If the solar panels were used optimally and charged at least six hours a day, they could eventually get to the point where they’d add up to 800 additional miles of driving power a year. This will obviously depend on the car’s access to full sun—meaning that shaded city driving and parking garage use would significantly minimize this potential.

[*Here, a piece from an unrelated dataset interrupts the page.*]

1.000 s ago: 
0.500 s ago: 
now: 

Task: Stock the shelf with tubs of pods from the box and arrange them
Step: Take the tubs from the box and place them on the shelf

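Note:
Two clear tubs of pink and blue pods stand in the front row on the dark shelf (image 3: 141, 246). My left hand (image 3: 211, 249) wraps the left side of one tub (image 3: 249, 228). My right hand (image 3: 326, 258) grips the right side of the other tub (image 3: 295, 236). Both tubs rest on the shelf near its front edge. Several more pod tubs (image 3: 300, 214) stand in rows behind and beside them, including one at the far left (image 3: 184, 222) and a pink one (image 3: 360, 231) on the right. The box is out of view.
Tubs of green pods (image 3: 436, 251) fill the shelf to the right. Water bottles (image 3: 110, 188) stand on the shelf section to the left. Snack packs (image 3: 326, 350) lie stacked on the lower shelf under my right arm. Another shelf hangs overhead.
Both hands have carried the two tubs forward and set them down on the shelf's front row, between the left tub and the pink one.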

This new vehicle by Hyundai will be available to North American drivers later this year. The addition of the solar panels will cost less than a few thousand dollars and, while certainly not for everyone, will most likely be an attractive purchase to those who choose electric cars for the “feel-good” factor.

How about the Tesla Cybertruck?

While it’s no deployable sci-fi solar array, Musk’s company has been considering another type of Tesla vehicle solar panel. Once again spreading the news to the Twitter world, Musk reported that fold-out solar wings on the Tesla Cybertruck could generate an additional 30 to 40 miles per day.

The Cybertruck pickup truck will provide versatility in terms of the options for owners. A few different accessories are in the works, including a camper configuration. Perhaps the fold-out features could incorporate these solar wings? Stay tuned to Elon Musk’s Twitter to stay up to date on what’s to come for the company and their use of solar panels.

Watch This Space

So, while Teslas currently don’t have solar panels, this might change. We won’t be able to fully power an EV with solar panels on its roof just yet, but we are making significant and important improvements. From an environmental standpoint, any reduction in the amount of energy that is sourced from the grid (and sometimes coal-power) is a worthy improvement. With technological advancements being made all of the time, perhaps one day we will simply be able to charge our car during a joyride in the summer sunshine.